Source records:
- - -

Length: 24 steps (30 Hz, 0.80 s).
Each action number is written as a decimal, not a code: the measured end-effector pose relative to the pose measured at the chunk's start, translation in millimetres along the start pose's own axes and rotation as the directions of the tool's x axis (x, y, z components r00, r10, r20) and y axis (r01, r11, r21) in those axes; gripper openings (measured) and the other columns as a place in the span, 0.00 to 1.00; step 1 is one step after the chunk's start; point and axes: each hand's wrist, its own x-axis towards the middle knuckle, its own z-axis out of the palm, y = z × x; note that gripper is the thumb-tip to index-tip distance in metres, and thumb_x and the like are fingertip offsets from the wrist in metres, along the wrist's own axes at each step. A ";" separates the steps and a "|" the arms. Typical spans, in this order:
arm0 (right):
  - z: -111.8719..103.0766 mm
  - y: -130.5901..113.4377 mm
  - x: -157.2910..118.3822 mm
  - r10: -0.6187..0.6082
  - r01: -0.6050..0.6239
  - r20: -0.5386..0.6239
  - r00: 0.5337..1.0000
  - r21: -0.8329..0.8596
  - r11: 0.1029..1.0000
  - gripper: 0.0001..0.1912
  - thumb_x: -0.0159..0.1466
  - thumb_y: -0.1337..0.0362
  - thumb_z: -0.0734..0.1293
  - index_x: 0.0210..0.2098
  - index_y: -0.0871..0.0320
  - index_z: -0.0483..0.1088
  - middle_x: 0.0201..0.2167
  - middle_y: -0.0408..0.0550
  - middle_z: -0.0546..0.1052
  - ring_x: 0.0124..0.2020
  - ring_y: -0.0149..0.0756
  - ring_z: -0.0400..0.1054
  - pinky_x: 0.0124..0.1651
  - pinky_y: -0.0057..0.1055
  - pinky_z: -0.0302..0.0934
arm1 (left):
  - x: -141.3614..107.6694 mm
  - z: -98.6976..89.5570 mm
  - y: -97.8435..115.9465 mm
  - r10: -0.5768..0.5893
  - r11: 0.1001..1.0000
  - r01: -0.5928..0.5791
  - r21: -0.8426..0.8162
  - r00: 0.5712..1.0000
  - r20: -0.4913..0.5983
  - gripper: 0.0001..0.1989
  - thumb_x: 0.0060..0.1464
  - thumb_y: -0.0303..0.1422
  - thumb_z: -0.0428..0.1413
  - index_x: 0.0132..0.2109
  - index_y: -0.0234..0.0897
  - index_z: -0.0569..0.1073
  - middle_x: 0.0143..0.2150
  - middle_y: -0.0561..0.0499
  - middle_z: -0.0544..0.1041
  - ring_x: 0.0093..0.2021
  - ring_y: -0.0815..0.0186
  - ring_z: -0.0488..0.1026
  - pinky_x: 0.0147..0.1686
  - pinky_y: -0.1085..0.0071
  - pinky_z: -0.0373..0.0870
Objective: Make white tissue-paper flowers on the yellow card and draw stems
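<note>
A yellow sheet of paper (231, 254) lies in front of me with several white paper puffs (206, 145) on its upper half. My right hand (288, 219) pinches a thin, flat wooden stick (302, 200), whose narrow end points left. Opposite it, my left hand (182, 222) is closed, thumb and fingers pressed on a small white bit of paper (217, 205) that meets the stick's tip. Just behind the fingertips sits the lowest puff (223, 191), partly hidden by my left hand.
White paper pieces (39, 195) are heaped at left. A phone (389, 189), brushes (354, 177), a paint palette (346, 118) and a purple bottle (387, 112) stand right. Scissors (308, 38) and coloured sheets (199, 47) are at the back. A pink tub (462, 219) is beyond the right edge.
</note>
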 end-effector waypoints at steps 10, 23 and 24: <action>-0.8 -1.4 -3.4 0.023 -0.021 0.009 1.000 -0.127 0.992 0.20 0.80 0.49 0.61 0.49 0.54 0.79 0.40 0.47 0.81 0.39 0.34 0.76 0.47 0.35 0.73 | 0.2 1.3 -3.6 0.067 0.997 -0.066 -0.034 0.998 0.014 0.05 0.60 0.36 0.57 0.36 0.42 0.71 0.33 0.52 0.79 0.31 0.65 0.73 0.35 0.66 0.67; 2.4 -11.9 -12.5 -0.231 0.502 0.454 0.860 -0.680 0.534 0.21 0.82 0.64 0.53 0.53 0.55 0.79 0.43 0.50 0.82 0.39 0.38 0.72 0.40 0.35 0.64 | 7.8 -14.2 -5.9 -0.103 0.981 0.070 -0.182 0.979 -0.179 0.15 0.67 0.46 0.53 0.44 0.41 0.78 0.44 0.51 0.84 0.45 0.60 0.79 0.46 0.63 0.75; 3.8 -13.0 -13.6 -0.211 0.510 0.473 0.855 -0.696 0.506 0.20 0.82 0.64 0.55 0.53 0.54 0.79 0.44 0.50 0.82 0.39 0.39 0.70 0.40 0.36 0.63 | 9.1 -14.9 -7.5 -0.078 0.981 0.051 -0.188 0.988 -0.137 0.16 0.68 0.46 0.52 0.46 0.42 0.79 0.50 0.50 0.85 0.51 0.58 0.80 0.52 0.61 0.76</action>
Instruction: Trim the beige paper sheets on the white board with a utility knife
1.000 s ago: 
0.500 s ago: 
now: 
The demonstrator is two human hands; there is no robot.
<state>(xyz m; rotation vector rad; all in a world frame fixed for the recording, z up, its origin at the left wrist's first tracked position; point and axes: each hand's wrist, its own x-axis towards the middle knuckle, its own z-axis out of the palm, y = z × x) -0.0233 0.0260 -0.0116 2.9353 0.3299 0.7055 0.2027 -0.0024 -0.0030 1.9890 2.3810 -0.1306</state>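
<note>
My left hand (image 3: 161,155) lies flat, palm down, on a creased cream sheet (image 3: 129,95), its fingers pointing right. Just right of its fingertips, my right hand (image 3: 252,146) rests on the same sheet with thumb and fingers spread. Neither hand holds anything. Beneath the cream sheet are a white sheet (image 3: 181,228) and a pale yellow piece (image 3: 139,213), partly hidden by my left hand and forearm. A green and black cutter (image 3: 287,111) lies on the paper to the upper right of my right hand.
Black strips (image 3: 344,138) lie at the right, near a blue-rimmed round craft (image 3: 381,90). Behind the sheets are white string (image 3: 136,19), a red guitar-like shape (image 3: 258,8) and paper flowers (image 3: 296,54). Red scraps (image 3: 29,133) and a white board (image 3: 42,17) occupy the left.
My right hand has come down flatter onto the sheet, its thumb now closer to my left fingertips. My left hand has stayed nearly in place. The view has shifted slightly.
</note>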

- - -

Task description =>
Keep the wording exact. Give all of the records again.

Written reply =>
Length: 24 steps (30 Hz, 0.80 s).
Each action number is written as a decimal, not a code: the measured end-effector pose relative to the pose measured at the chunk's start, translation in millimetres along the start pose's own axes and rotation as the directions of the tool's x axis (x, y, z components r00, r10, r20) and y axis (r01, r11, r21) in those axes; gripper openings (measured) and the other columns as a place in the span, 0.00 to 1.00; step 1 is one step after the chunk's start; point and axes: each hand's wrist, its own x-axis towards the middle knuckle, its own z-axis out of the palm, y = z × x; note that gripper is the thumb-tip to index-tip distance in metres, and thumb_x and the like are fingertip offsets from the wrist in metres, along the wrist's own axes at each step. A ";" separates the steps and a "|" the arms. Typical spans, in this order:
arm0 (right):
  - z: -111.8719..103.0766 mm
  - y: -130.5901..113.4377 mm
  - x: -157.2910..118.3822 mm
  - r10: -0.6187..0.6082
  - r01: -0.6050..0.6239
  - r20: -0.5386..0.6239
  - r00: 0.5337..1.0000
  - r21: -0.8329..0.8596
  - r11: 0.1029..1.0000
  - gripper: 0.0001..0.1912
  - thumb_x: -0.0159..0.1466
  - thumb_y: -0.1337..0.0362
  - thumb_z: -0.0734..0.1293
  - index_x: 0.0210..0.2098
  - index_y: -0.0871..0.0320
  - index_z: -0.0483..0.1088
  - middle_x: 0.0201..0.2167
  - middle_y: -0.0408..0.0550
  - middle_z: -0.0546..0.1052
  - ring_x: 0.0124..0.2020
  - ring_y: -0.0149..0.0756
  - ring_z: -0.0400..0.1054
  - pinky_x: 0.0124..0.1651
  - pinky_y: -0.0057..0.1055
  - pinky_z: -0.0302..0.0934
arm1 (left):
  - x: -141.3614..107.6694 mm
  - z: -98.6976..89.5570 mm
  - y: -97.8435..115.9465 mm
  - r10: -0.5768..0.5893
  - r11: 0.1001..1.0000
  - r01: -0.5928..0.5791
  - r21: -0.8426..0.8162
  - r00: 0.5712..1.0000
  - r20: -0.4913..0.5983
  - gripper: 0.0001..0.1989
  - thumb_x: 0.0060..0.1464
  - thumb_y: -0.0303..0.1422
  - thumb_z: -0.0428..0.1413
  - index_x: 0.0132..0.2109
  - index_y: -0.0234..0.0897
  - index_z: -0.0569..0.1073
  - middle_x: 0.0143..0.2150
  - middle_y: -0.0561..0.0499
  - middle_z: -0.0544..0.1041
  - ring_x: 0.0093..0.2021
  - ring_y: -0.0815..0.0186
  - ring_z: -0.0488..0.1026
  - pinky_x: 0.0147..0.1686
  - pinky_y: -0.1085..0.0071
  - pinky_z: -0.0373..0.0870
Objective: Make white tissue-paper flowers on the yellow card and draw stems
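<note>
A yellow sheet of paper (231, 254) lies in front of me with several white paper puffs (206, 145) on its upper half. My right hand (288, 219) pinches a thin, flat wooden stick (302, 200), whose narrow end points left. Opposite it, my left hand (182, 222) is closed, thumb and fingers pressed on a small white bit of paper (217, 205) that meets the stick's tip. Just behind the fingertips sits the lowest puff (223, 191), partly hidden by my left hand.
White paper pieces (39, 195) are heaped at left. A phone (389, 189), brushes (354, 177), a paint palette (346, 118) and a purple bottle (387, 112) stand right. Scissors (308, 38) and coloured sheets (199, 47) are at the back. A pink tub (462, 219) is beyond the right edge.
</note>
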 end-effector waypoints at steps 10, 23 and 24: <action>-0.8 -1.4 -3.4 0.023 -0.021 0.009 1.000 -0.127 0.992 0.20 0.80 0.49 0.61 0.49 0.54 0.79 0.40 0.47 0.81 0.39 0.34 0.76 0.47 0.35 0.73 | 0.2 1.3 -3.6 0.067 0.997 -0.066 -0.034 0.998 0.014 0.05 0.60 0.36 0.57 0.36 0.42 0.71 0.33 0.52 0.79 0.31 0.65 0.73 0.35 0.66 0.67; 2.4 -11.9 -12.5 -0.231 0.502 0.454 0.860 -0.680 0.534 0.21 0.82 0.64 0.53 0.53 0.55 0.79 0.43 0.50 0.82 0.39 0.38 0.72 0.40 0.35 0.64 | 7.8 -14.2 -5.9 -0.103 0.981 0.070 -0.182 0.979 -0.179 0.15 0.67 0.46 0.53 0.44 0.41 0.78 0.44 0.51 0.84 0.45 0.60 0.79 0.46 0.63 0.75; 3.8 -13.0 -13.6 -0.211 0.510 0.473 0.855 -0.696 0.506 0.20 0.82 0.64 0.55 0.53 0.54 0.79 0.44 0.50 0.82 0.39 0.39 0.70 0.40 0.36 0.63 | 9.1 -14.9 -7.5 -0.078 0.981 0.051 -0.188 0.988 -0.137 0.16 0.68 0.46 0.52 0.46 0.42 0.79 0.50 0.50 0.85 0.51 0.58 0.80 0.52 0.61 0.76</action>
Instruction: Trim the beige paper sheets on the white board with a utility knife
1.000 s ago: 
0.500 s ago: 
now: 
The demonstrator is two human hands; there is no robot.
<state>(xyz m; rotation vector rad; all in a world frame fixed for the recording, z up, its origin at the left wrist's first tracked position; point and axes: each hand's wrist, its own x-axis towards the middle knuckle, its own z-axis out of the palm, y = z × x) -0.0233 0.0260 -0.0116 2.9353 0.3299 0.7055 0.2027 -0.0024 -0.0030 1.9890 2.3810 -0.1306</state>
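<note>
My left hand (image 3: 161,155) lies flat, palm down, on a creased cream sheet (image 3: 129,95), its fingers pointing right. Just right of its fingertips, my right hand (image 3: 252,146) rests on the same sheet with thumb and fingers spread. Neither hand holds anything. Beneath the cream sheet are a white sheet (image 3: 181,228) and a pale yellow piece (image 3: 139,213), partly hidden by my left hand and forearm. A green and black cutter (image 3: 287,111) lies on the paper to the upper right of my right hand.
Black strips (image 3: 344,138) lie at the right, near a blue-rimmed round craft (image 3: 381,90). Behind the sheets are white string (image 3: 136,19), a red guitar-like shape (image 3: 258,8) and paper flowers (image 3: 296,54). Red scraps (image 3: 29,133) and a white board (image 3: 42,17) occupy the left.
My right hand has come down flatter onto the sheet, its thumb now closer to my left fingertips. My left hand has stayed nearly in place. The view has shifted slightly.
</note>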

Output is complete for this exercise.